The following discussion board post is from Gary Feinerman, Solicitor General of Illinois. Illinois was one of the 12 State petitioners in Mass. v. EPA.

The Court’s decision is momentous from an environmental perspective for all of the reasons cited by Timothy Dowling in his post (here). The decision is significant as well for what it says about the States as litigants in federal court and as independent sovereigns in our federal system of government.

In Section IV of its opinion, the Court concludes that Massachusetts, the lead State petitioner, has standing to bring this case. There are two principal components to the Court’s standing analysis. The first component establishes the proposition that States must be treated differently than “normal litigants for purposes of invoking federal jurisdiction,” in that they be accorded “special solicitude in our standing analysis.” The Court noted that “[w]hen a State enters the Union, it surrenders certain sovereign prerogatives,” such as invading a neighboring State to force reductions in greenhouse gas emissions or entering into treaties with foreign nations to do the same. Those sovereign prerogatives, the Court continued, “are now lodged in the Federal Government, and Congress has ordered EPA to protect Massachusetts (among others) by prescribing standards applicable to” emissions from new motor vehicles.
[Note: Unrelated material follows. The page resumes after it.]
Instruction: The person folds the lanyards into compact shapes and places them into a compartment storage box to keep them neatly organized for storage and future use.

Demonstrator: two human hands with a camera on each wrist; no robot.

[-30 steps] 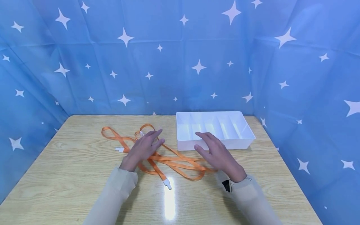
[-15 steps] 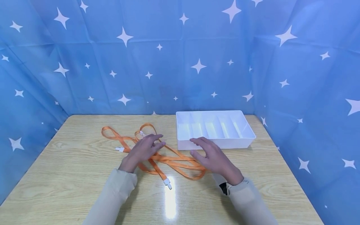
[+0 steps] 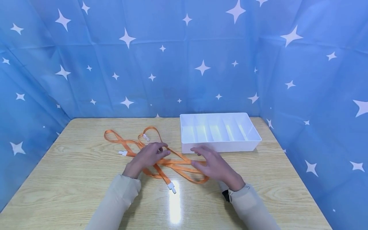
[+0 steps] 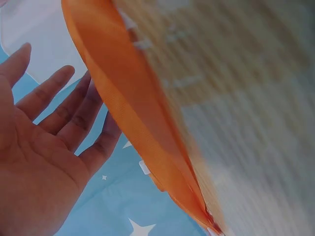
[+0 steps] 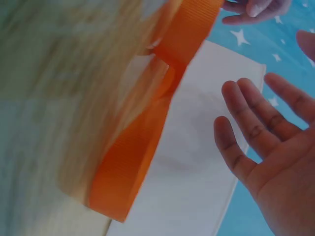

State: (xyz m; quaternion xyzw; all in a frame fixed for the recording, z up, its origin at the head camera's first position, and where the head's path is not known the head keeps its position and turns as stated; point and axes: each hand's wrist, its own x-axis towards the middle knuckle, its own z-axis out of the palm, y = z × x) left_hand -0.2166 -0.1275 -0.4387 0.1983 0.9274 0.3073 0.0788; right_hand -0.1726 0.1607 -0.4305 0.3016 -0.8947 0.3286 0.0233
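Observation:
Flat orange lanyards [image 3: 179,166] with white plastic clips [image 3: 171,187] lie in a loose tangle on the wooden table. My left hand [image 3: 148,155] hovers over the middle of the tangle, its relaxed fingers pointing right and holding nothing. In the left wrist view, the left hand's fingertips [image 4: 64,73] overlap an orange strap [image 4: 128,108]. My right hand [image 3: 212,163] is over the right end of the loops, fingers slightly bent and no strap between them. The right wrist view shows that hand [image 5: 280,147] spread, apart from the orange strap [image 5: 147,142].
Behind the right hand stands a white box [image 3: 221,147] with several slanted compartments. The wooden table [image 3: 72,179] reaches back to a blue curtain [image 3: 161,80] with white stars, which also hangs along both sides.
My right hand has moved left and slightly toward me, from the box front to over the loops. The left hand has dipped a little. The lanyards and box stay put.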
The second component is a relatively conventional application of the three traditional components of standing — injury, causation, and redressability — to the facts of this case. With respect to injury, the Court found that global climate change injures Massachusetts’s interest in its capacity as a landowner, as the rising seas that result from global warming will inundate “a significant fraction of [the State’s] coastal property”; with respect to causation, the Court ruled that domestic motor-vehicle emissions “make a meaningful contribution to” the global climate change that is threatening Massachusetts’s land; and with respect to redressability, the Court held that regulating such emissions would slow or reduce global climate change.
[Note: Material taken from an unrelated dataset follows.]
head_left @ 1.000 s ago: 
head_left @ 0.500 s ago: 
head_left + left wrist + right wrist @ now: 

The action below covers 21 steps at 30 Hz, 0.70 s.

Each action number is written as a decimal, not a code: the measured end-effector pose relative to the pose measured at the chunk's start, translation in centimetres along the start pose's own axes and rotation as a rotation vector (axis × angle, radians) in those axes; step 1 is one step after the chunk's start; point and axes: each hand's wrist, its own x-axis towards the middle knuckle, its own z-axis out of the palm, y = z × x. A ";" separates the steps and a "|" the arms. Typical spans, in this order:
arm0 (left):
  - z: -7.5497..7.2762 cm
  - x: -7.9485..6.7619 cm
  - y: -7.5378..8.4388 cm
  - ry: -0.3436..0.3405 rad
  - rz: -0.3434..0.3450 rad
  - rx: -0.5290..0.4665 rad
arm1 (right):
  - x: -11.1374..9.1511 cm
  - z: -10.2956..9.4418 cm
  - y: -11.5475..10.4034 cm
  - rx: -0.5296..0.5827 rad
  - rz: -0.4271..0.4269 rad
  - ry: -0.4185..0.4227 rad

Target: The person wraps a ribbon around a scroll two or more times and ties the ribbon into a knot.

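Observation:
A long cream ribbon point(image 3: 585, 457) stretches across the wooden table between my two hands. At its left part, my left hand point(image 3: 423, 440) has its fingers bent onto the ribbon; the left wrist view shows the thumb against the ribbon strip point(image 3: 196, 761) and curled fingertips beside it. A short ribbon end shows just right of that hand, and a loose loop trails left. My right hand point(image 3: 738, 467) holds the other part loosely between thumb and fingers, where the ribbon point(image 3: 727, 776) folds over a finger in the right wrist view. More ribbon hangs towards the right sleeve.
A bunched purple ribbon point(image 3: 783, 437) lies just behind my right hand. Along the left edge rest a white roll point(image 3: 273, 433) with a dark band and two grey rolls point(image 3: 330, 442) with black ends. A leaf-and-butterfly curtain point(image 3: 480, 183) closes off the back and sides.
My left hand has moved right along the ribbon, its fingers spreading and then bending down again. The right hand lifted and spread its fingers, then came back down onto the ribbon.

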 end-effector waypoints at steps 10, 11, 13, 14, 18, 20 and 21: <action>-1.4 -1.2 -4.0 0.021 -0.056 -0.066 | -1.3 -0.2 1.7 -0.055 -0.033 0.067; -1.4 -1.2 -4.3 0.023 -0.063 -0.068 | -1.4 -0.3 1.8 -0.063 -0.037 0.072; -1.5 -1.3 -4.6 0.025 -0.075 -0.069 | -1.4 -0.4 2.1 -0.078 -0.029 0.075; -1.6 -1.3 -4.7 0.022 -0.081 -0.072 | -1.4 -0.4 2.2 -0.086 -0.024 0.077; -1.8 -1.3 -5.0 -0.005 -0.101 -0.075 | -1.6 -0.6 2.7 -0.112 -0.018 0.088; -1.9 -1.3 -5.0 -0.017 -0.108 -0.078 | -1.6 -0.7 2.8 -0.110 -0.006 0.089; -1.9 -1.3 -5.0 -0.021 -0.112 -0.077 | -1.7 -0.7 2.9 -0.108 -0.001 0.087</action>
It seems to me that there is very little, if anything, in the Court’s discussion of injury, causation and redressability that would not apply with equal force to private landowners. So, why did the Court go out of its way to hold — prompting a strenuous dissent on this point from the Chief Justice — that the standing requirements for States are less rigorous than for private parties? Perhaps application of the three traditional standing criteria presented a close enough question that the Court thought it prudent to provide some extra “oomph” in favor of standing. Or perhaps the portion of Section IV giving the State’s “special solicitude” for standing purposes, which relied in part upon Alden v. Maine, 527 U.S. 706 (1999), was necessary to garner or solidify a fifth vote from Justice Kennedy.
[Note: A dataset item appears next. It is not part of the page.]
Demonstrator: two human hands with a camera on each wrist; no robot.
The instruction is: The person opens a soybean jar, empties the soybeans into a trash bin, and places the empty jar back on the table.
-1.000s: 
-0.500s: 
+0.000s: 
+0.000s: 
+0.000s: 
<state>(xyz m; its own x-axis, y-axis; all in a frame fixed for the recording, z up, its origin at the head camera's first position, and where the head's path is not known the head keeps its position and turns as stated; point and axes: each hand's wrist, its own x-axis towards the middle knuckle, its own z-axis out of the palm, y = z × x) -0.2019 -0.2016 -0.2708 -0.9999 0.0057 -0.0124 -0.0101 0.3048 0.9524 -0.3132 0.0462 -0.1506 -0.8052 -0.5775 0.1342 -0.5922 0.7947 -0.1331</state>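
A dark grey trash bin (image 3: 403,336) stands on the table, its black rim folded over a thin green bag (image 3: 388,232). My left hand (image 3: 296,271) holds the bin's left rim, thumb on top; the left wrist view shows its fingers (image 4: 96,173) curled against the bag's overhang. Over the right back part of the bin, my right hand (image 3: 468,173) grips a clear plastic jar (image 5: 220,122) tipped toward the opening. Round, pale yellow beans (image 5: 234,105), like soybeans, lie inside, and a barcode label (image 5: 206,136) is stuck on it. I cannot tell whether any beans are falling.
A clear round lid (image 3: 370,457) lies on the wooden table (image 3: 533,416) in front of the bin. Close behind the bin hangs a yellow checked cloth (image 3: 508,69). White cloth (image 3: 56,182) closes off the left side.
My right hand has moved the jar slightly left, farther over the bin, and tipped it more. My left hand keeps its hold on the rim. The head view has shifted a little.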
Whatever prompted the Court’s recognition that States are different than “normal litigants” for standing purposes, it is a happy occurrence for the States. At a high theoretical level, the Court’s holding is of a piece with its recent sovereign immunity jurisprudence, including the comprehensive historical justification for immunity articulated in Alden. After all, if States, due to their retained sovereignty, are different from other litigants with respect to their susceptibility to being sued, it stands to reason that they are also different with respect to their ability to sue. I don’t mean to make too much of the analogy, but a parallel does suggest itself, particularly given the Court’s reliance upon Alden. It is pure speculation, but Justice Kennedy (the only member of the court in the majority in both Alden and Mass. v. EPA) might have seen and been persuaded by this parallel.

On a practical level, the lowered standing requirements for States could portend a more active role for States in attempting to drive the regulatory agenda at the national level, if only in those areas that plainly implicate the States’ sovereign interests. Generally speaking, over the past several decades, the federal government has largely taken the lead in establishing and implementing regulation that could be deemed “progressive.” That dynamic has reversed itself over the past six or seven years, as illustrated by this case and at least one other from this term, Watters v. Wachovia Bank, N.A., No. 05-1342 (where Michigan seeks to preserve its authority to regulate state-chartered subsidiaries of national banks against preemption by the Office of the Comptroller of the Currency, which is disinterested, to say the least, in vigorous regulation). What this case and Watters show is that federalism is neither intrinsically conservative nor progressive, and that progressives should not shun federalism, for there will be historical moments, this one included, where the States are more progressive than the federal government.

One final note. In the first paragraph of its standing analysis, the Court cited Flast v. Cohen, 392 U.S. 83, 95 (1968), for the proposition that Article III “confine[s] ‘the business of federal courts to questions presented in an adversary context and in a form historically viewed as capable of resolution through the judicial process.’” There are dozens of other cases that the Court could have cited for that proposition. Might the Court’s selection of Flast foreshadow how it will treat Solicitor General Clement’s suggestion at the very end of his rebuttal argument in Hein v. Freedom from Religion Foundation, Inc. , No. 06-157, that Flast be jettisoned?